Beef farmers are essentially buying in the dark if they’re buying calves which have no CBV, Kelleher said.

“If you genotype, you will have a CBV. If you don’t want to genotype for whatever reason, you can put down who you AI’d to and your stock bull – just make sure your stock bull is genotyped. If [calf rearers] start walking away from farmers that don’t have CBVs, that will actually encourage the dairy farmer quite quickly,” she told farmers at Teagasc’s dairy-beef open day in Fethard, Co Tipperary, last week.

Better value

Eamonn Phelan, a beef farmer from Cork, highlighted the benefit of CBVs when buying calves from dairy farmers. Having moved away from a suckler system, Phelan has been buying dairy-beef calves now for the last eight years.

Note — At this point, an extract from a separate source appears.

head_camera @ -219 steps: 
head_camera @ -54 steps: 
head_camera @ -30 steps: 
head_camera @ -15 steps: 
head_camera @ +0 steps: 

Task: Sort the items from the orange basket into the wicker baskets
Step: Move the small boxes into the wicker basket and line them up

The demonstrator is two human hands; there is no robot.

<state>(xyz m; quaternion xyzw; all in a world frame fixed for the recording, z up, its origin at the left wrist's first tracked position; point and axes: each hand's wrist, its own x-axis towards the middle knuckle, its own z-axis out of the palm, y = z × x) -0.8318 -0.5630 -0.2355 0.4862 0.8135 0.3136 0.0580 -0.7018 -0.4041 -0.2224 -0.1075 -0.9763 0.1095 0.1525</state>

He buys 200 calves every year (mostly bullocks) and finishes them at 25 months of age. A little over half of the calves he buys are Friesian, which he pays roughly €60/head for and the remainder are Angus, Aubrac and Hereford crosses. These calves cost nearer to €200/head.

“I love to get the CBV value when buying calves, if I had the genotyping I could say that one lad is worth €50 and another lad is worth €250. You’d be able to put a better value on them because they might look the same as another calf.

“The one drawback I’ve found with Angus is that you’ll have these little small Angus and a small carcase and you won’t make much money out of them.

“I’m trying to push them in the last few years to get them to use better bulls. There’s a huge difference between the small Angus and the good Angus,” he said.